Parasitic inductance:

  • In any wire, especially long straight runs: typically 1–2 µH per meter
  • Inside resistors (wire-wound resistors are particularly problematic at RF)
  • In solder joints and connection leads

At power frequencies (50/60 Hz), parasitic effects are negligible for practical wiring. At radio frequencies (>1 MHz), parasitic effects dominate and must be considered in any design.

Practical Filters

Capacitance and inductance create frequency-selective circuits:

Low-pass filter (series inductor + shunt capacitor): Passes low frequencies, blocks high frequencies.
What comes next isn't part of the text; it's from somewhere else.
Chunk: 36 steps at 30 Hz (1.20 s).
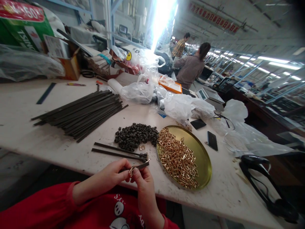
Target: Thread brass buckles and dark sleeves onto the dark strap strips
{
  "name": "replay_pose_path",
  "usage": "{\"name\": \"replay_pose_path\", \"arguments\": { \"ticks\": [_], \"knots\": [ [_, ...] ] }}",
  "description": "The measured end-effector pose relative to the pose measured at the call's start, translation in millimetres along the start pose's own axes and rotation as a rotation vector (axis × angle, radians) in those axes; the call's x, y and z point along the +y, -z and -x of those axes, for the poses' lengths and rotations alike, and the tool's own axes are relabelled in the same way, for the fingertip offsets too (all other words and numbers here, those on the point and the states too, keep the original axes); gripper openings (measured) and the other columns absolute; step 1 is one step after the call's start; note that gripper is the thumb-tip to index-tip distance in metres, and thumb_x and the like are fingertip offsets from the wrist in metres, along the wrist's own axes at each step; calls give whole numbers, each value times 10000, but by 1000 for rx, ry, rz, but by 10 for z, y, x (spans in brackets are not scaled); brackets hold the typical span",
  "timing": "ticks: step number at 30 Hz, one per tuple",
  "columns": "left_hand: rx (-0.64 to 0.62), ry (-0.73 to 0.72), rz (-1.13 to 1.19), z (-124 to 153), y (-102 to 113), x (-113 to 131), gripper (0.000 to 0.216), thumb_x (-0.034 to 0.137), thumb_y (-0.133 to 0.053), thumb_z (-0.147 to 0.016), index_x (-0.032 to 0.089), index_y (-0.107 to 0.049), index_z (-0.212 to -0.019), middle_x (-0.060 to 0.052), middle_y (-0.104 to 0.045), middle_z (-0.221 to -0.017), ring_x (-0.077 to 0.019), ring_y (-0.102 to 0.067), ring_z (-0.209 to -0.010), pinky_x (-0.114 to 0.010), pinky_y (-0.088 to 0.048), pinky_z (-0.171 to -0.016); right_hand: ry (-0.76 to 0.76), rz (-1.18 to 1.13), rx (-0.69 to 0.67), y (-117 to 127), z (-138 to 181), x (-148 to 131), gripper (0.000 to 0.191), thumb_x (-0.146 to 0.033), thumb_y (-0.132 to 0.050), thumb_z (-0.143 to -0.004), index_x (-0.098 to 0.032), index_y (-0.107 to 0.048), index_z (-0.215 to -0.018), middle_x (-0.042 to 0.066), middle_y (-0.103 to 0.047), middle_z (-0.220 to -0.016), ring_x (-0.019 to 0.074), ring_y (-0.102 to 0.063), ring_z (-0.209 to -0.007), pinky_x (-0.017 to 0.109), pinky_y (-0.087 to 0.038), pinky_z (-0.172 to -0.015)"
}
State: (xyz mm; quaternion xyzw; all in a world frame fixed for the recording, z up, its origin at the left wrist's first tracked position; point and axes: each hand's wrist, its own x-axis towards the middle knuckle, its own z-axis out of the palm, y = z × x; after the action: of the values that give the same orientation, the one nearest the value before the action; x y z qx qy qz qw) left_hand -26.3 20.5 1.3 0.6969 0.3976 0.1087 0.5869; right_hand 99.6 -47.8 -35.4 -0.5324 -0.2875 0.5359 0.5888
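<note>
At the table's front edge my left hand [119, 171] and my right hand [144, 181] meet, fingers pinched together. Between them is a small gold buckle [131, 171], gripped by the left fingers. A dark strap [143, 165] passes by it and is pinched in my right hand. Just beyond lie two finished-looking dark straps [114, 152] with loops and buckles at their right ends. A heap of small black loops [135, 135] sits behind them, with one loose gold buckle [142, 147] beside it. To the right, a round gold tray [205, 165] holds many gold buckles [177, 159].
A stack of dark strips [81, 111] lies on the left of the table [19, 101]. Plastic bags [176, 103] and an orange box [170, 84] fill the back. A phone [212, 141] and a black headband-like object [259, 184] lie right. Two people are in the background.
</note>
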Motion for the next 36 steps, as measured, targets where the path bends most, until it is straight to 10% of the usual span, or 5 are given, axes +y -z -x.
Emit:
{"name": "replay_pose_path", "arguments": {
  "ticks": [7, 16, 24, 36],
  "knots": [
    [7, 32, 141, -33, -54, -144, 228, 401, -506, -772, 174, -511, -746, 43, -541, -643, -134, -496, -627, -233, -403, -597, 254, 384, 164, 115, 3, -51, 116, -310, -600, -773, -200, -582, -803, -12, -568, -707, 132, -508, -661, 256, -396, -632],
    [0, 64, 201, 20, -43, -26, 165, 338, -525, -745, 179, -487, -731, 49, -513, -663, -116, -461, -617, -203, -359, -529, 45, 70, -59, 75, -92, -72, 233, -388, -611, -741, -202, -471, -742, -61, -470, -607, 90, -429, -513, 224, -373, -509],
    [34, 90, 294, -44, -44, -139, 246, 406, -558, -716, 184, -454, -696, 73, -473, -569, -105, -415, -548, -202, -310, -498, 467, 622, -130, 183, 43, -207, 253, -295, -407, -888, -218, -576, -1060, 60, -586, -921, 180, -533, -843, 313, -410, -742],
    [100, 137, 117, -108, -73, -166, 251, 420, -539, -668, 178, -473, -676, 69, -420, -580, -121, -383, -566, -220, -292, -510, 10, 204, -399, 287, -197, -304, 231, -425, -599, -775, -206, -665, -739, -20, -563, -631, 122, -501, -609, 250, -398, -621]
  ]
}}
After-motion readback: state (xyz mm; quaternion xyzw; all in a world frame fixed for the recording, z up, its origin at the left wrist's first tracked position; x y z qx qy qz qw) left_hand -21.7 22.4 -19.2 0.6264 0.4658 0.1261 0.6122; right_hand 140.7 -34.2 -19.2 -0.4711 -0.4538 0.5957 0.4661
Used to remove switching noise from power supplies, protect audio amplifiers from RF interference.

High-pass filter (series capacitor + shunt inductor): Passes high frequencies, blocks low. Used to remove DC and low-frequency hum from signal circuits.

Band-pass filter (LC resonant circuit): Passes a narrow band of frequencies around the resonant frequency. The fundamental circuit of all radio receivers.

Band-stop (notch) filter: Rejects a narrow frequency band while passing all others. Used to eliminate a specific interference source.

These filter functions are the reason that AC circuits with inductors and capacitors can do things that purely resistive DC circuits cannot—they process signals differently at different frequencies.